Los que vengan detrás nos preguntarán por qué no hicimos nada para detener el genocidio de los refugiados y migrantes, si lo estábamos viendo, y tendremos que bajar la cabeza porque no sabremos qué contestar.
Javier Gallego
18/10/2016 - 08:44h
Un viejo velero de lujo que se cae a trozos, cedido por el empresario Livio Lomonaco, restaurado con 300.000 euros de donaciones y tripulado por voluntarios de una organización no gubernamental, se ha convertido en el barco que más personas ha rescatado en el Mediterráneo en esta crisis de migrantes y refugiados que tratan de llegar a nuestras costas en lanchas de goma y barquichuelas destartaladas en las que miles naufragan y mueren.
De eso trata Astral, el documental de Jordi Évole y Salvados estrenado esta semana pasada, que cuenta la odisea de la ONG de socorristas, Proactiva Open Arms, para conseguir el barco y echarse al mar a salvar vidas de esa olla gigante y voraz que se las traga a puñados mientras Europa bosteza. De eso trata la película, de la vergüenza de la Unión Europea. De la heroicidad y obstinación de unos que han salvado a 12.500 personas sólo este verano, frente a la indiferencia y pasividad de los otros, que han dejado morir a 3.200 seres humanos en lo que va de año.

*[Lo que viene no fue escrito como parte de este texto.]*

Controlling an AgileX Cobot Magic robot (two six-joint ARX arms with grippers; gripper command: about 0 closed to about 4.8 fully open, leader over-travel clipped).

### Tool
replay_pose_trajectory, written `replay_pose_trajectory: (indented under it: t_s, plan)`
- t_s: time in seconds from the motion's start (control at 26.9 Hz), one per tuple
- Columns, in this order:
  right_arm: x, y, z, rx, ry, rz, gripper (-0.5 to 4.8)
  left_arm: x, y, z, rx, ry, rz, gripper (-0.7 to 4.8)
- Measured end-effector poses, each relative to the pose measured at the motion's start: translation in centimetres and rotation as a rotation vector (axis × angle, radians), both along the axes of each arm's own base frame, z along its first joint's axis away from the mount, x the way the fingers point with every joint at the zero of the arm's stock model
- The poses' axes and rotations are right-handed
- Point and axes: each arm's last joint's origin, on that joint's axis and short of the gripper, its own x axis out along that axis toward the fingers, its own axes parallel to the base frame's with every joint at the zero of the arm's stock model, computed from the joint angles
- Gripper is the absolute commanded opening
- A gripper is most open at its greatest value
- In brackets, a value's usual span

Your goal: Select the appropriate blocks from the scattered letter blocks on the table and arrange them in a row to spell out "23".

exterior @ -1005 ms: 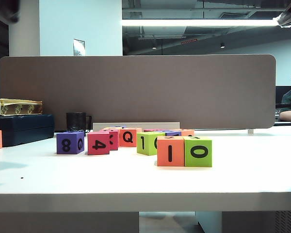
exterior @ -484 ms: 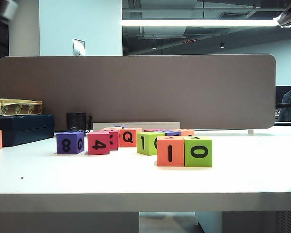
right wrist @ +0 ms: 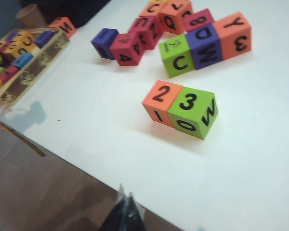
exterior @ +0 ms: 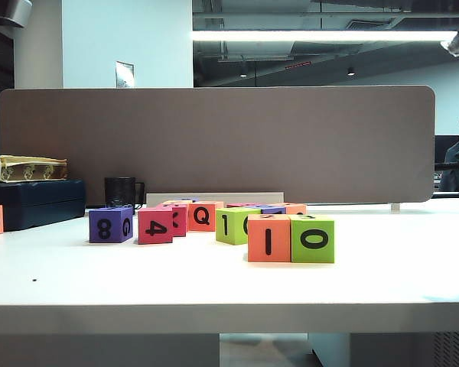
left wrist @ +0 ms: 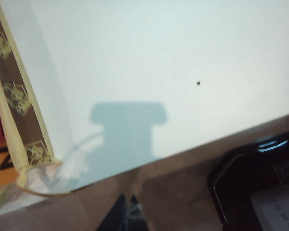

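The two chosen blocks sat touching, side by side, near the front of the white tabletop (exterior: 214,287). The orange block (exterior: 268,238) showed a black "1" on its front, and the lime-green block (exterior: 313,239) at its 3 o'clock showed a "0". From the right wrist camera, their upper faces read "2" on the orange block (right wrist: 160,102) and "3" on the green one (right wrist: 191,114), so the pair spelled "23" in a row.

Behind them, toward 11 o'clock, lay the rest of the scattered blocks (exterior: 201,216): a purple "8" cube (exterior: 111,225), a red "4" cube (exterior: 155,226), an orange "Q" cube (exterior: 203,215) and a green cube marked "1" (exterior: 231,226), with a few more half hidden at the back. A black mug (exterior: 121,191) stood further back, before the grey partition (exterior: 214,141).

The left end effector (left wrist: 127,216) showed only as a dark tip, clenched and empty, hanging over the tabletop's bare front edge near a patterned tray (left wrist: 19,110) at one side. The right end effector (right wrist: 126,211) likewise appeared pinched together with nothing in it, well apart from the "23" pair. In the room view I could only make out bits of arm at the upper corners.
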Motion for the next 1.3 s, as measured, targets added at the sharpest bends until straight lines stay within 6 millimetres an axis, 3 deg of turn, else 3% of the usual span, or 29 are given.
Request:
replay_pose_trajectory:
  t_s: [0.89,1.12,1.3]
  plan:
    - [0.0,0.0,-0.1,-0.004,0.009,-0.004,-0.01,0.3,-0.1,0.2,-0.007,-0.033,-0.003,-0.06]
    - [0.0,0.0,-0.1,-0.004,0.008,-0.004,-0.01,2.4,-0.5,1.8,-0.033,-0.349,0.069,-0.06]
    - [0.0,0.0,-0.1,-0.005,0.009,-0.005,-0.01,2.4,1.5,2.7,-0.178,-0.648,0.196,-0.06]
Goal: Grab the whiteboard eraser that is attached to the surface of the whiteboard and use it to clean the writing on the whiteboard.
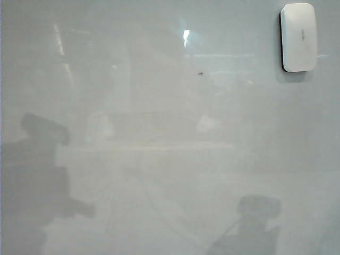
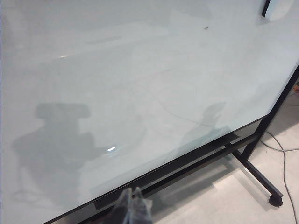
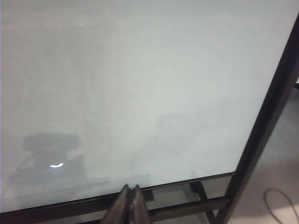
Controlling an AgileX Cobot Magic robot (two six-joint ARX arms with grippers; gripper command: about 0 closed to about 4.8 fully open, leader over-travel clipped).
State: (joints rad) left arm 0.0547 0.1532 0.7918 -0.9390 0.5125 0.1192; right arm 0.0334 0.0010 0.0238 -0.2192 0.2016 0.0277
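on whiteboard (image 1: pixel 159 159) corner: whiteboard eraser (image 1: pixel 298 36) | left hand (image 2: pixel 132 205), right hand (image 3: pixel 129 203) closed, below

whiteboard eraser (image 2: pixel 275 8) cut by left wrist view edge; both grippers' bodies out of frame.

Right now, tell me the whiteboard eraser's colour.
White, with a dark edge: the whiteboard eraser shows best in the exterior view.
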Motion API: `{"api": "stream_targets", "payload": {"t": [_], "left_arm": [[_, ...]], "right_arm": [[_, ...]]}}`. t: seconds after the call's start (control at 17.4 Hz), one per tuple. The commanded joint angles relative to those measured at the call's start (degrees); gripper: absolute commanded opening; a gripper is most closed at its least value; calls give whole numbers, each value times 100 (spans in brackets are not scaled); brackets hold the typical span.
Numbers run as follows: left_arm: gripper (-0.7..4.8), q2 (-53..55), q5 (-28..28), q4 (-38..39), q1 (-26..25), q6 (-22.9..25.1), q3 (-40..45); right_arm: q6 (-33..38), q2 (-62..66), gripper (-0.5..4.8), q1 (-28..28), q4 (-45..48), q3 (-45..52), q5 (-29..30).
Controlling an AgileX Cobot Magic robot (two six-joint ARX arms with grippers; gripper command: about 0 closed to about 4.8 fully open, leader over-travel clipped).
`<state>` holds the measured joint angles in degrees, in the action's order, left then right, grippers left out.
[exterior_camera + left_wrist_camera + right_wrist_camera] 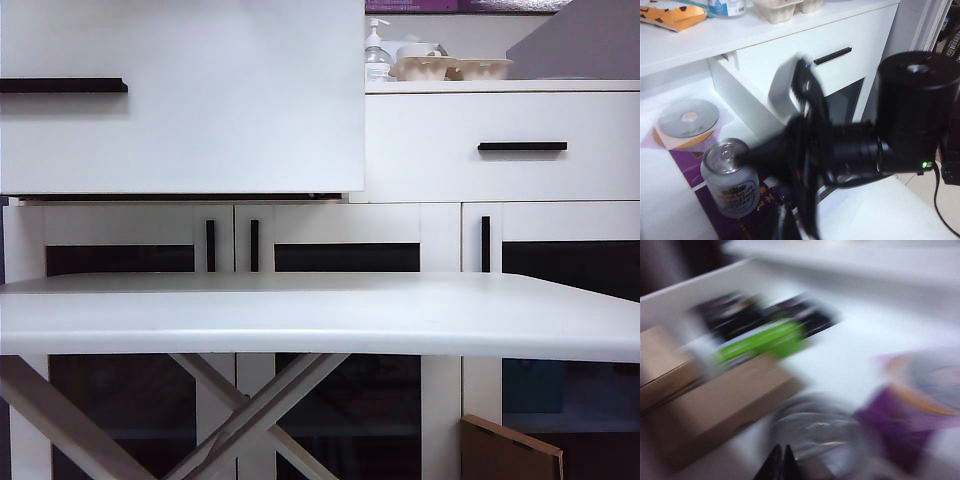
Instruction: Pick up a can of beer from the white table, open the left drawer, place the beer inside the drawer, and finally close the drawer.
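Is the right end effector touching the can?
Cannot tell. Left wrist view puts the shut right end effector at the can, but blur hides any gap; right wrist view is blurred too.

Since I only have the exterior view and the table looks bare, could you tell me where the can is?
Observer: The can stands upright inside the open left drawer, near a disc.
Operator: Is the right gripper holding it?
Observer: No. The right gripper is shut with nothing between its fingers, close by the can's top.
Operator: And the left gripper?
Observer: It shows in no view; its wrist camera looks down over the drawer.
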<state>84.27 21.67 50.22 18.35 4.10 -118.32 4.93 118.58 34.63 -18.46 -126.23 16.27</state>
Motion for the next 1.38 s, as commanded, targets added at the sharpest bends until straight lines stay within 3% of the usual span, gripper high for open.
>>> {"api": "stream_targets", "payload": {"t": [0.06,0.29,0.34,0.75,0.92,1.38], "left_arm": [[-5,-31,20,-28,0,11,-26],[-5,-39,20,181,0,15,-26],[-5,-42,20,177,0,15,-28],[-5,-122,-9,444,0,46,-26],[-5,-203,-354,848,0,295,-26],[-5,-417,-365,953,0,278,-26]], "right_arm": [[20,-42,-3,96,-61,-28,142],[-13,-70,-3,177,-13,-505,-1928],[-131,-68,-3,221,85,-520,-2065],[-258,81,-4,361,-31,-518,-2199],[-260,81,-4,319,-260,-518,-2789],[-219,291,-4,280,-369,-518,-2623]]}}
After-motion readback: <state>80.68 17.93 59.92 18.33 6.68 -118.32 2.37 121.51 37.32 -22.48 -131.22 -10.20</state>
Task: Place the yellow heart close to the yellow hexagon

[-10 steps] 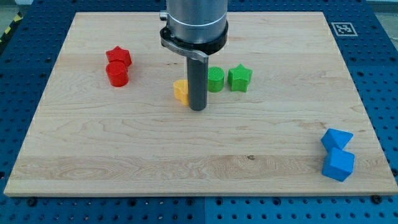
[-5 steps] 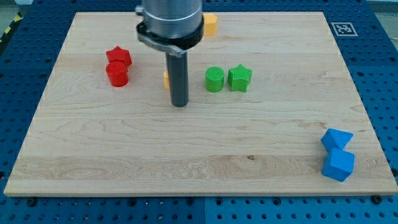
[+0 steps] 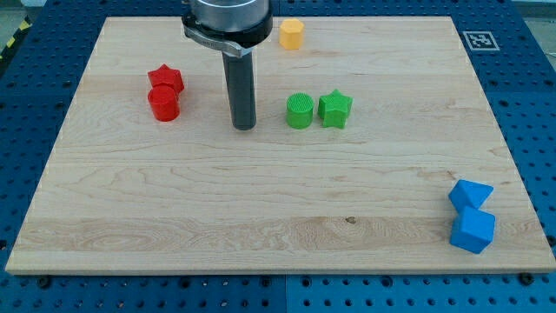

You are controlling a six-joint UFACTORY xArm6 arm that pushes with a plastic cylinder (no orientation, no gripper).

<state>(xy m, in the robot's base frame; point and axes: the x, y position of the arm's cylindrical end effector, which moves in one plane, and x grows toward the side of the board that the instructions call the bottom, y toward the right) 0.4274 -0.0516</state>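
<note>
1. One yellow block shows: the hexagon (image 3: 292,34), near the worktop's (image 3: 104,209) top edge, at about 1 o'clock from our tip (image 3: 244,127).
2. No heart can be seen. It may be hidden behind the rod, but we cannot tell where it lies.
3. We carry no gripper, only the rod, so nothing is grasped or released. The tip rests on bare wood and touches no block that we can see.
4. We judge the step in hand to be the push itself, with the task not yet done, since no heart sits beside the hexagon.
5. If the heart is behind the rod, the next move calls for a push toward 1 o'clock, with the tip kept on the side of the heart away from the hexagon. It should slow down near the edge so neither yellow block slides off.
6. Two green blocks, a cylinder (image 3: 300,111) and a star (image 3: 334,109), touch each other at 3 o'clock of the tip. They lie near that path but not across it.
7. A red star (image 3: 165,78) and red cylinder (image 3: 162,104) touch at 9 to 10 o'clock, apart from the tip.
8. Two blue blocks (image 3: 472,213) lie well apart at 4 o'clock, out of the way.
</note>
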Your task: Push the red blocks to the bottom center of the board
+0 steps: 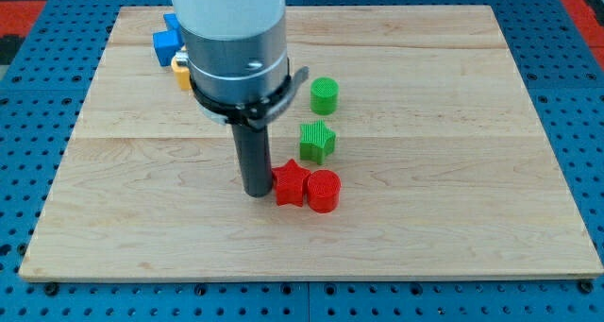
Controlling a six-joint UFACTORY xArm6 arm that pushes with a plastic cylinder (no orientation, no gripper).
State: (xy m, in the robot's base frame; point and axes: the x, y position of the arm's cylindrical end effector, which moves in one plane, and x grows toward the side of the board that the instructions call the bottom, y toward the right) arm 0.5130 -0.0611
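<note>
My tip (pixel 256 192) rests on the board (pixel 453 228), touching the left side of the red star (pixel 291 182). The rod has no jaws and grasps nothing. The red cylinder (pixel 323 191) touches the star's right side. Both sit near centre, slightly toward the near edge. A green star (pixel 318 140) and green cylinder (pixel 325 95) stand farther back. Blue blocks (pixel 168 41) and a yellow block (pixel 181 74) sit far left.

Your arm (pixel 233 39) comes down from the view's top, left of centre, its wide pale grey body ending in a dark clamp ring. Below the ring the straight dark rod (pixel 253 152) stands upright, and you can see my tip (pixel 256 194) at its lower end.
</note>
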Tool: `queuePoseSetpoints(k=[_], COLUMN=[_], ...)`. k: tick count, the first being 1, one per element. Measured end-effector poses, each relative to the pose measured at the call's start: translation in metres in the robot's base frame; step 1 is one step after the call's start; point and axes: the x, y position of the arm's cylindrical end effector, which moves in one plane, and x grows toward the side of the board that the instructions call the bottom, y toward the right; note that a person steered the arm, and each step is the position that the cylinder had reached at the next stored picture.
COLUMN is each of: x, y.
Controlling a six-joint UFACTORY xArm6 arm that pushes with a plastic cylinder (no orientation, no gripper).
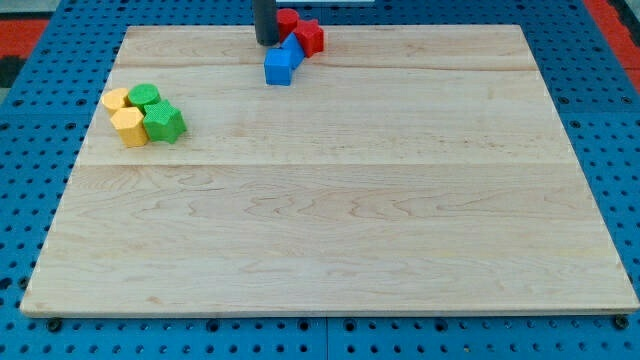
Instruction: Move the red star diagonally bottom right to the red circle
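Observation:
Two red blocks sit at the view's top centre. The right one looks star-shaped. The left one is partly hidden behind the rod and looks round. My tip is just left of them and touches or nearly touches the round red block. A blue block lies just below my tip, and a second blue block sits between it and the red ones.
At the view's left is a tight cluster: two yellow blocks, a green round block and a green star-like block. The wooden board lies on a blue pegboard.

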Motion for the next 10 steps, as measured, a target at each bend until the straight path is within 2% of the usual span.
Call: queuePoseSetpoints(k=[1, 2, 3, 4, 5, 6, 7, 8, 9, 10], x=[0.052, 0.062, 0.027, -0.024, -0.021, 0.043, 0.059, 0.013, -0.004, -0.005], y=[0.015, 0.008, -0.044, -0.028, 0.004, 0.048, 0.041, 0.041, 0.023, 0.096])
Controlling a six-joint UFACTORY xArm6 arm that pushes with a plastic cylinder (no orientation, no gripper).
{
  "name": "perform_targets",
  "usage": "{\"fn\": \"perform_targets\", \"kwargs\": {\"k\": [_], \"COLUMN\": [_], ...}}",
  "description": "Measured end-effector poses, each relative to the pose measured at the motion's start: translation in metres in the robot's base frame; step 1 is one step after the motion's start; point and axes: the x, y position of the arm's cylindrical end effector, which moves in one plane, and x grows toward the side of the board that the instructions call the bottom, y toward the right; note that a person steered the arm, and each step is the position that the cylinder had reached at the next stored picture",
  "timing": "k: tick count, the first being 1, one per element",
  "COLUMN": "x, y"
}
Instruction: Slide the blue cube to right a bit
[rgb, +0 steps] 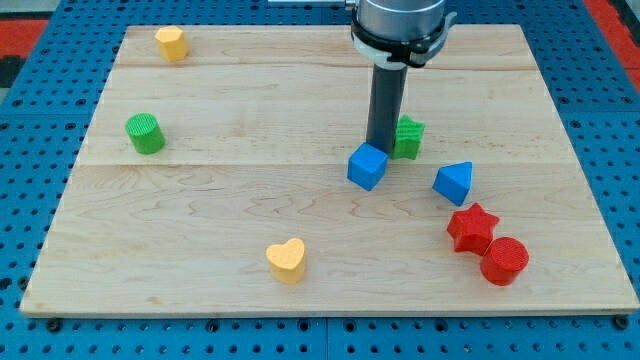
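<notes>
Blue cube (367, 166) sits just right of frame centre. My tip (379, 148) is touching or nearly touching its upper edge (contact unclear), holding nothing; it only pushes. Green block (407, 137) is just beside the rod on the right; blue prism (454, 182) is near the cube's right. Risk: I'm above the cube, not left of it, so a rightward push from here likely hits green, or cube rams prism.
</notes>
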Motion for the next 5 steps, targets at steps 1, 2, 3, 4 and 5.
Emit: {"fn": "perform_targets", "kwargs": {"k": [1,2,3,4,5], "x": [0.005,0.013,0.016,0.027,0.027], "y": [-0.033,-0.058,-0.108,-0.064,0.010]}}
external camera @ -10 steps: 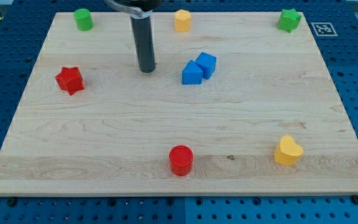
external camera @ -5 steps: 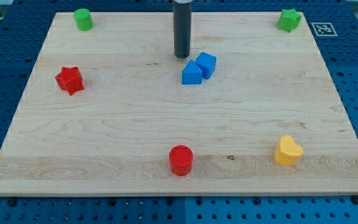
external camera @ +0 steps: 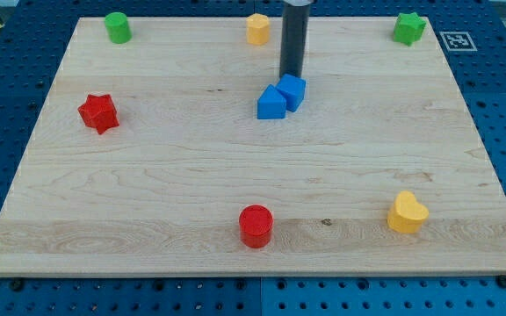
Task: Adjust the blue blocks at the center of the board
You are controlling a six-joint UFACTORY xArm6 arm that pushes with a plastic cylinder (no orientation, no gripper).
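Observation:
Two blue blocks sit touching near the board's middle: a blue cube [external camera: 292,91] and, at its lower left, a blue block with a pointed top [external camera: 271,103]. My tip [external camera: 291,74] stands just above the blue cube toward the view's top, very close to its top edge; contact cannot be told. The dark rod rises straight out of the view's top.
A yellow block [external camera: 257,28] sits at top centre, left of the rod. A green cylinder [external camera: 118,27] is at top left, a green star [external camera: 408,28] at top right. A red star [external camera: 98,112] is at left, a red cylinder [external camera: 256,226] at bottom centre, a yellow heart [external camera: 407,212] at bottom right.
My tip has moved to the view's right and slightly up, from left of the blue blocks to just above the blue cube. The blocks have not moved.

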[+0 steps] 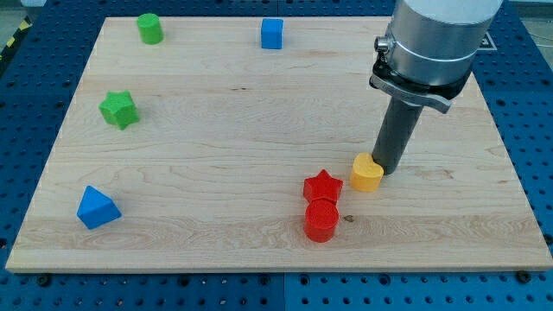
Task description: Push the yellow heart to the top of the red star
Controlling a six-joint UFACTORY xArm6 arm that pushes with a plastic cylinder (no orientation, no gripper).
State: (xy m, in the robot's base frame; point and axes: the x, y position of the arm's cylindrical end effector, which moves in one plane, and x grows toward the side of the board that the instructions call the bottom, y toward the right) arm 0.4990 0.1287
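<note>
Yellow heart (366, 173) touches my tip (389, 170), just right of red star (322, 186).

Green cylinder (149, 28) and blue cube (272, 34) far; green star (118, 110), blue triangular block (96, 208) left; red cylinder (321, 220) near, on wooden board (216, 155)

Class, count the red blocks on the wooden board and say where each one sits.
2. The red star lies near the view's bottom, centre-right, left of the yellow heart. The other red block sits directly below the star, touching it. None seems hidden.
</note>
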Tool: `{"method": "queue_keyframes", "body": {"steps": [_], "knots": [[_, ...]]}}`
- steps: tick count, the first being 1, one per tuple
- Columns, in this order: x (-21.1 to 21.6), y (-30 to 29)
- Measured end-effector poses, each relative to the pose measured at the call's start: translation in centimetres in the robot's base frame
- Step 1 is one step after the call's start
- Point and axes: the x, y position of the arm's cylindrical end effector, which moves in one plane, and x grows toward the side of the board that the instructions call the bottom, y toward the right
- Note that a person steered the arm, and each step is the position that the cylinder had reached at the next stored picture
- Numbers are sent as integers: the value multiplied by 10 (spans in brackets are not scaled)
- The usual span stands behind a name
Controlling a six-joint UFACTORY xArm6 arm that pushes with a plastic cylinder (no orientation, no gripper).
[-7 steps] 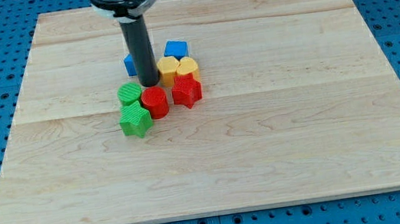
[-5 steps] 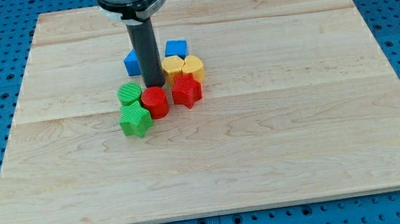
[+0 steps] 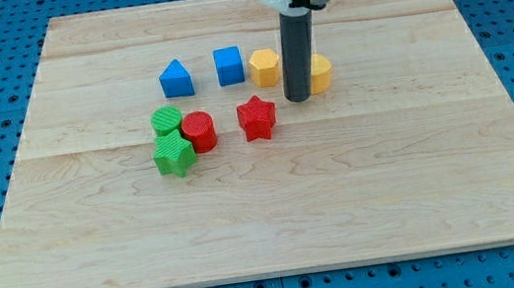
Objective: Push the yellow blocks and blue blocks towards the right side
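Tip (image 3: 298,98) between yellow blocks (image 3: 265,67), mid-board.

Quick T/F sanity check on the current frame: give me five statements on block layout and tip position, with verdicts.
1. My tip sits between the two yellow blocks. True: one yellow block is at its left, the other yellow block at its right.
2. The red star touches the red cylinder. False: bare board separates them.
3. The blue cube lies right of the blue triangular block. True.
4. The two green blocks sit at the view's right edge. False: the upper green block and lower green block sit left of centre, beside the red cylinder.
5. My tip touches a blue block. False: both are well to its left.
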Motion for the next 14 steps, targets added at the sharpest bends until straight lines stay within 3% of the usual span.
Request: {"method": "queue_keyframes", "body": {"steps": [1, 2, 4, 6, 8, 9, 11, 12, 13, 14], "knots": [[-6, 48], [-27, 40], [-56, -62], [-27, -61], [-44, -188], [-69, -166], [-90, -60], [-90, -68], [-66, -118], [-113, -171]]}}
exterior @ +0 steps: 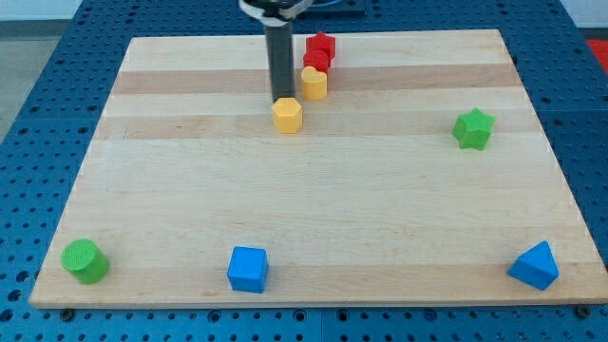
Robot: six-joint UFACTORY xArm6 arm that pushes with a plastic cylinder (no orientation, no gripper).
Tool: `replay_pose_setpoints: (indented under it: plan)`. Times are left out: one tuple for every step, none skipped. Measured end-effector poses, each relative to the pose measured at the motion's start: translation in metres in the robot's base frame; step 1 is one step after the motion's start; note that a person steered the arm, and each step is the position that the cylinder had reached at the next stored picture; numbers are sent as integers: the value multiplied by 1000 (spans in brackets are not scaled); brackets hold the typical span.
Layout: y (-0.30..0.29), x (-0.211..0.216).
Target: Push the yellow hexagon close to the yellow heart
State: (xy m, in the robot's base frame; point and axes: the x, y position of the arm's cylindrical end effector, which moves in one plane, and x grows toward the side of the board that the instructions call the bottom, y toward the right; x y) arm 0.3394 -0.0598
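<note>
Nearest me, the yellow hexagon (287, 115) sits just below-left of the yellow heart (314, 84), near but apart. It looks light, rigid and prone to skidding. My tip (282, 98), grasping nothing, touches its top-left edge, where I'd push.

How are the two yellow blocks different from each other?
The yellow hexagon has flat sides; the yellow heart has a notched top. The hexagon sits nearer the view's bottom, right below my tip; the heart sits higher, against a red block. Both are yellow and similar in size.
</note>
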Motion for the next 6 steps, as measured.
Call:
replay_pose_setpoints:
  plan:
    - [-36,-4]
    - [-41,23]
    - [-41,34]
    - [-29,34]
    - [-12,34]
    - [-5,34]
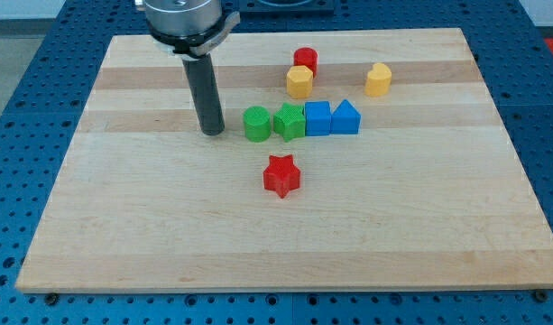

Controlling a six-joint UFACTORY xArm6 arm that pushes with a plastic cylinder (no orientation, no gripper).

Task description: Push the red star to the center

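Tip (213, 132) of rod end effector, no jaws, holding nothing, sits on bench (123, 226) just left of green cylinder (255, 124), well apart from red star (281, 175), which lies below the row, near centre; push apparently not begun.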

Habrían muerto muchos más si no estuvieran ahí para evitarlo Médicos Sin Fronteras, Sea-Watch, Save The Children, Jugend Rettet o Proactiva Open Arms asumiendo la labor humanitaria de la que han desertado nuestros gobiernos. Es tan sorprendente como deplorable que tengan que ser voluntarios en navíos precarios, financiados por la ciudadanía, quienes le hagan el trabajo de salvamento a uno de los continentes más poderosos y ricos del planeta. También de los más olvidadizos y desalmados, por lo que estamos viendo.
La Europa del siglo XXI está repitiendo las páginas más negras de su historia en el siglo XX. Las imágenes que aparecen en Astral de esas barcazas de plástico atestadas de personas aterrorizadas, puestas en fila, cruzando la inmensidad inabarcable del mar, no son muy distintas de las fotografías de los trenes rebosantes de cuerpos de las deportaciones nazis cruzando la nada o de las hileras de prisioneros en los campos de concentración. En ambas épocas, las mismas caras de agotamiento y terror, las mismas colas de gente en dirección a la muerte.
Cuenta un periodista en el documental que muchas personas fallecen durante el viaje en las salas de máquinas en las que les hacinan, asfixiados por el dióxido de carbono de los motores. Es lo que parece. Van a una cámara de gas. Otros caen al agua y ya no pueden regresar a la patera porque no saben nadar. Es lo que parece. La barca de Caronte camino del infierno o del matadero. Familias enteras, varias generaciones - abuelos padres, madres, niños, bebés algunos- han desaparecido ahogadas.
Con ellas se ahoga también la dignidad de Europa y de los europeos. De eso trata también Astral. Habla de ellos, de los que caen como chinches, pero también habla de nosotros, de quienes estamos dejando que caigan como si nos pareciesen chinches. Nos habla a nosotros. Nos pregunta por qué no hacemos más, por qué no hacemos nada, por qué no nos hemos plantado para exigir a nuestros gobiernos que actúen. Ya. Ahora.
Por supuesto que hay mucha gente que se mueve, da lo que tiene, incluso pone su vida al servicio de salvar otras, pero la sociedad europea sólo se revuelve inquieta unos segundos y después observa con apatía cómo mueren o aún peor, con antipatía, odio y xenofobia, a los que llegan. Las organizaciones y movimientos sociales que han movilizado a Europa contra la crisis económica, partidos políticos y sindicatos que mueven masas para sus mítines e intereses, ninguno ha tomado la iniciativa de movilizarnos contra la matanza.
No sé a qué están esperando, a qué estamos esperando. Los que vengan detrás nos preguntarán por qué no hicimos nada para detener el genocidio, si lo estábamos viendo, y tendremos que bajar la cabeza porque no sabremos qué contestar.